## [Problem description]
In the listing below, look for "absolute" and copy every line that has it.

——————

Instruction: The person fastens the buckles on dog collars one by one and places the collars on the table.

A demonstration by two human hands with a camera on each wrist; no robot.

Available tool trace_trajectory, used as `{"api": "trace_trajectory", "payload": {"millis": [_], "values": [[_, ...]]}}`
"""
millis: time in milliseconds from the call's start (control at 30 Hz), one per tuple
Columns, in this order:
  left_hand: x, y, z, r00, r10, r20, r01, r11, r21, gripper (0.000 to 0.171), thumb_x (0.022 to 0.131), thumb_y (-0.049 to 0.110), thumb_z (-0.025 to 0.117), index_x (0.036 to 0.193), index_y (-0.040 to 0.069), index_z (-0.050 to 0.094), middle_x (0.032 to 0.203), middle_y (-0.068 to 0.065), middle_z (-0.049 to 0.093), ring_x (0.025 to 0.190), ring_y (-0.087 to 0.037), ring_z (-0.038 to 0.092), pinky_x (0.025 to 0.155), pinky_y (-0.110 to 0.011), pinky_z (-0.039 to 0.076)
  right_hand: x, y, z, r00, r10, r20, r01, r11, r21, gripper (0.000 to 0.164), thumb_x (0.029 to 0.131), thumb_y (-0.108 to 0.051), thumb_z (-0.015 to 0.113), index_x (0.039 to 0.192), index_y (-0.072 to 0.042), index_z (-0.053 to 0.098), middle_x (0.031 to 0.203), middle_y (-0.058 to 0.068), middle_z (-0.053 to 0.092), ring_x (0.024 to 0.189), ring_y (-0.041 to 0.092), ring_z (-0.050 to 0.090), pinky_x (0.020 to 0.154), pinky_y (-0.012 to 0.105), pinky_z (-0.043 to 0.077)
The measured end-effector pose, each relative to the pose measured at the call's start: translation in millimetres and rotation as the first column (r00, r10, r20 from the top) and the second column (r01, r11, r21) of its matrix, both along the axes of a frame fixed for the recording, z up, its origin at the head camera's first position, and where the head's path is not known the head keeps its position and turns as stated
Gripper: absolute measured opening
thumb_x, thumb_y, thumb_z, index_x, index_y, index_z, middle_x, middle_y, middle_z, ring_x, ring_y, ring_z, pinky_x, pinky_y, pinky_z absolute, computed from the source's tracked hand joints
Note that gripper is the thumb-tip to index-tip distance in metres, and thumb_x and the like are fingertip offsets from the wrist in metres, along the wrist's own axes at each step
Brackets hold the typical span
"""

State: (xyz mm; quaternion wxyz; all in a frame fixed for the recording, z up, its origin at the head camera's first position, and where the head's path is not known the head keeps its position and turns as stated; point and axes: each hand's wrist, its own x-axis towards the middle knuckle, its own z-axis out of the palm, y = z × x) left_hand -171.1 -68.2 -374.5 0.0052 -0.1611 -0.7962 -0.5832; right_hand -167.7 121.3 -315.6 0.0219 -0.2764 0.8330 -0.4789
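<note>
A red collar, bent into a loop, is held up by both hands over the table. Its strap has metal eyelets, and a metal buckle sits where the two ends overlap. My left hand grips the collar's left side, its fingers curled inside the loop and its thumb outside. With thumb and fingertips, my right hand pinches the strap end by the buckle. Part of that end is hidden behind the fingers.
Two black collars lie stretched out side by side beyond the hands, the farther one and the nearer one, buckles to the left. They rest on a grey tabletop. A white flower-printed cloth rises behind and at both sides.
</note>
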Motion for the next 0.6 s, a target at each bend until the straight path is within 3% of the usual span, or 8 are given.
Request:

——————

## [Result below]
Gripper: absolute measured opening
thumb_x, thumb_y, thumb_z, index_x, index_y, index_z, middle_x, middle_y, middle_z, ring_x, ring_y, ring_z, pinky_x, pinky_y, pinky_z absolute, computed from the source's tracked hand joints

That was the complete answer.